Data records

+++

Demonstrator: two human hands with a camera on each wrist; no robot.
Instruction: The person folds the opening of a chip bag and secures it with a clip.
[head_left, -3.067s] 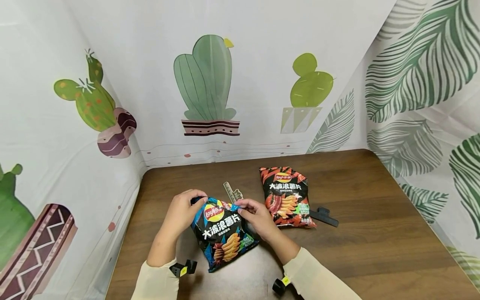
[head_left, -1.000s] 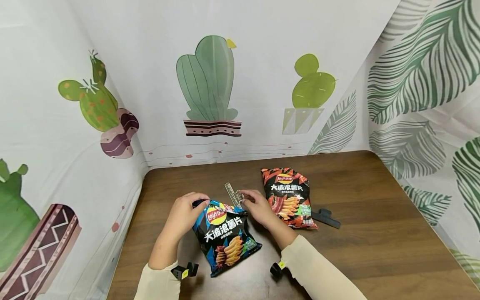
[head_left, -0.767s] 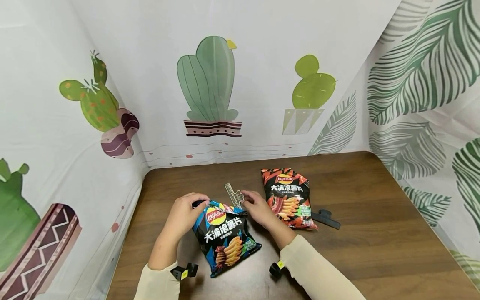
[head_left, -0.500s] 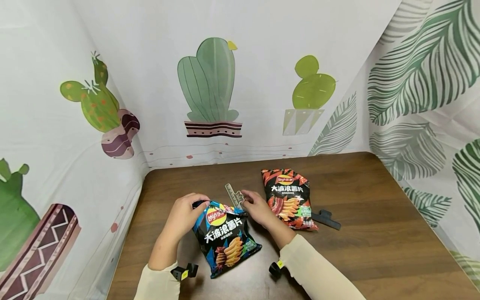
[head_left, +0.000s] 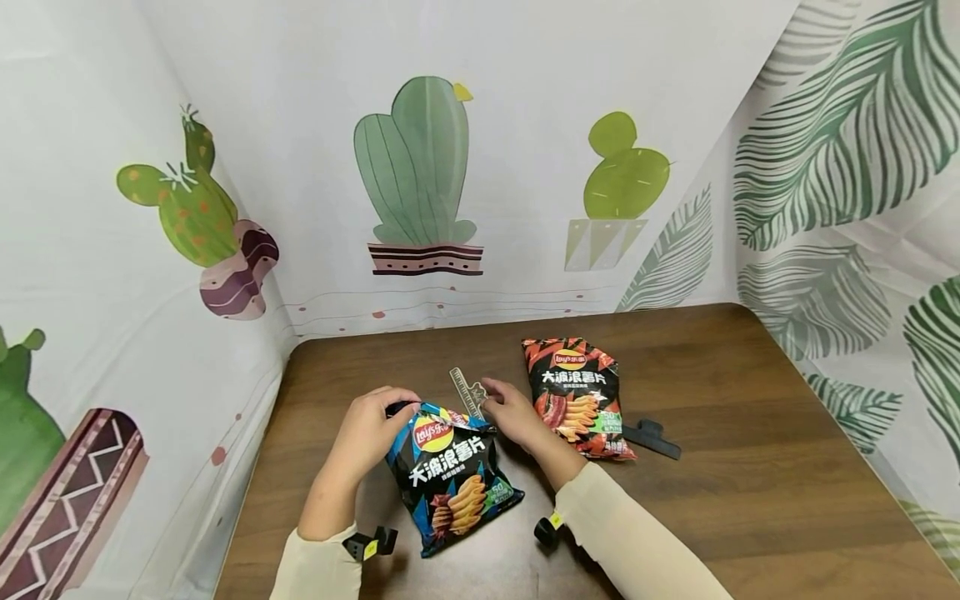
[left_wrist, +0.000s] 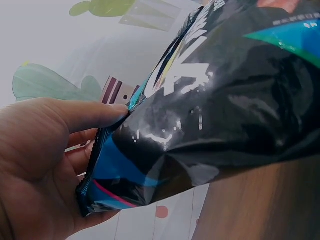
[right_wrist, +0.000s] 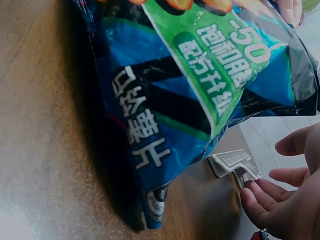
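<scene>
A black and blue bag of potato chips (head_left: 450, 479) lies tilted in front of the person. My left hand (head_left: 371, 429) pinches its upper left corner; the left wrist view shows the thumb on the front of the bag (left_wrist: 165, 135) and the fingers behind its crimped edge. Just past the bag's upper right corner, my right hand (head_left: 517, 414) is at a pale clip-like piece (head_left: 467, 393) marked with a row of bars. In the right wrist view the fingertips meet one end of this piece (right_wrist: 232, 162), with the thumb apart from it.
A black and red bag of potato chips (head_left: 573, 396) lies right of my right hand. Partly under its lower right side is a black bag clip (head_left: 652, 437). Behind the brown table (head_left: 750, 400) hangs a white cloth printed with cacti and leaves.
My right hand has let go of the blue bag's upper right corner and moved to the pale piece behind it. The left hand has kept its pinch on the bag.
</scene>
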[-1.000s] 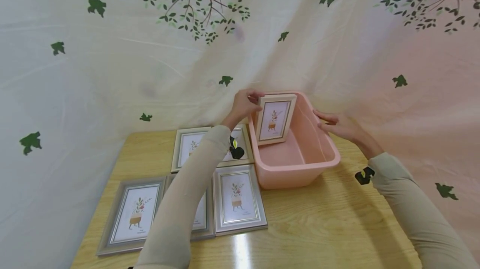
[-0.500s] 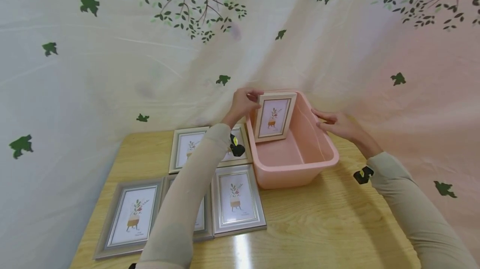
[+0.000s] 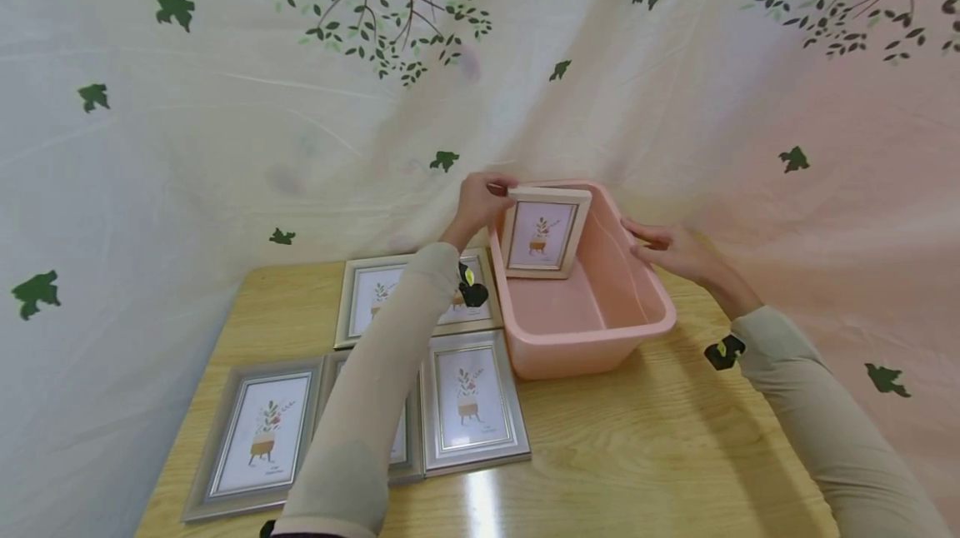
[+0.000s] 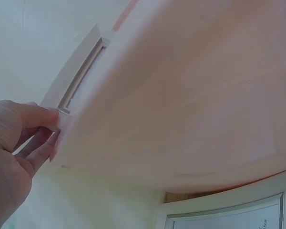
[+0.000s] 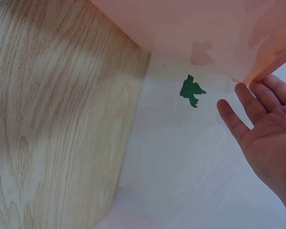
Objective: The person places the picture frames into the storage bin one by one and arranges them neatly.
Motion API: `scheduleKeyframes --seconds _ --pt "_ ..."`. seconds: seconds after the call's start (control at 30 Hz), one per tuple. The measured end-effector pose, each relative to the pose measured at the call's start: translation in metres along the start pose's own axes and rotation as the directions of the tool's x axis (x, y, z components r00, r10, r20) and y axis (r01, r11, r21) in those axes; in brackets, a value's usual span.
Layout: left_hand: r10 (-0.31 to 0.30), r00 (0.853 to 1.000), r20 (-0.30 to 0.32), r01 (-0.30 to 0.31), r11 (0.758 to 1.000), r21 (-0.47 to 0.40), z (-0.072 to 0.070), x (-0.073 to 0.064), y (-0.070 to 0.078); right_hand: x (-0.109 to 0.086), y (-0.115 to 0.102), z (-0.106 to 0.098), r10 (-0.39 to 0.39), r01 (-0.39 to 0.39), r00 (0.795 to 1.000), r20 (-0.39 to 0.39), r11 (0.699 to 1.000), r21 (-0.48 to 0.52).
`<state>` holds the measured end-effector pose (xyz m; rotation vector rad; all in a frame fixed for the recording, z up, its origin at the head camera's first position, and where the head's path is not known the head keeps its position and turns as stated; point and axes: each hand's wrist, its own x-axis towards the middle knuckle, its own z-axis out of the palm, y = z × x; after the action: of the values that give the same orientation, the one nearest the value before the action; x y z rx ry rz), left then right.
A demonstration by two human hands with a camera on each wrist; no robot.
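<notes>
Head camera's high, facing forward and down across the table (image 3: 615,455); left wrist sits in tight on the left hand (image 4: 9,160), right wrist close on the right hand (image 5: 270,130), both catching the pink bin (image 3: 577,357).

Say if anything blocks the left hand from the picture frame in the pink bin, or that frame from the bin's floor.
Nothing visible does: the left hand pinches the picture frame by its upper corner, and nothing shows between its lower edge and the floor of the pink bin.

Six picture frames (image 3: 469,396), one pink tub (image 3: 577,361), two hands (image 3: 675,251), one table (image 3: 622,455), two sleeves (image 3: 362,388)
</notes>
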<state>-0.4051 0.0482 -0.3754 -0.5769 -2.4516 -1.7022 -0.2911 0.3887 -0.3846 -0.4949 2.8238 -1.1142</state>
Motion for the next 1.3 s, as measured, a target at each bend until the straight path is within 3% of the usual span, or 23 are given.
scheduleKeyframes --seconds 0.27,0.63,1.1,1.3 --pt "-0.009 0.998 -0.054 0.011 0.999 0.033 -0.001 0.001 -0.002 -0.001 0.002 -0.001 0.007 -0.007 1.0 -0.004 1.0 -0.003" --pt "-0.046 0.998 -0.047 0.049 0.996 0.071 -0.002 0.004 -0.002 0.0 0.001 0.0 0.009 -0.009 1.0 -0.008 1.0 0.026" --pt "0.006 0.998 -0.06 -0.004 1.0 0.024 -0.002 0.006 -0.014 -0.001 0.001 0.003 0.012 -0.013 1.0 0.021 0.999 0.031" --pt "-0.009 0.998 -0.059 0.011 0.999 0.033 0.0 0.007 -0.012 0.0 0.002 0.002 0.0 0.0 1.0 0.004 1.0 0.012"
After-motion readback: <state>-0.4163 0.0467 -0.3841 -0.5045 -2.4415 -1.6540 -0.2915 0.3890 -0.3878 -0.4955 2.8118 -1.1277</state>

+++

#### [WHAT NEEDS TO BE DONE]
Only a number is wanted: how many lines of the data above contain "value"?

#### [SOLUTION BELOW]
2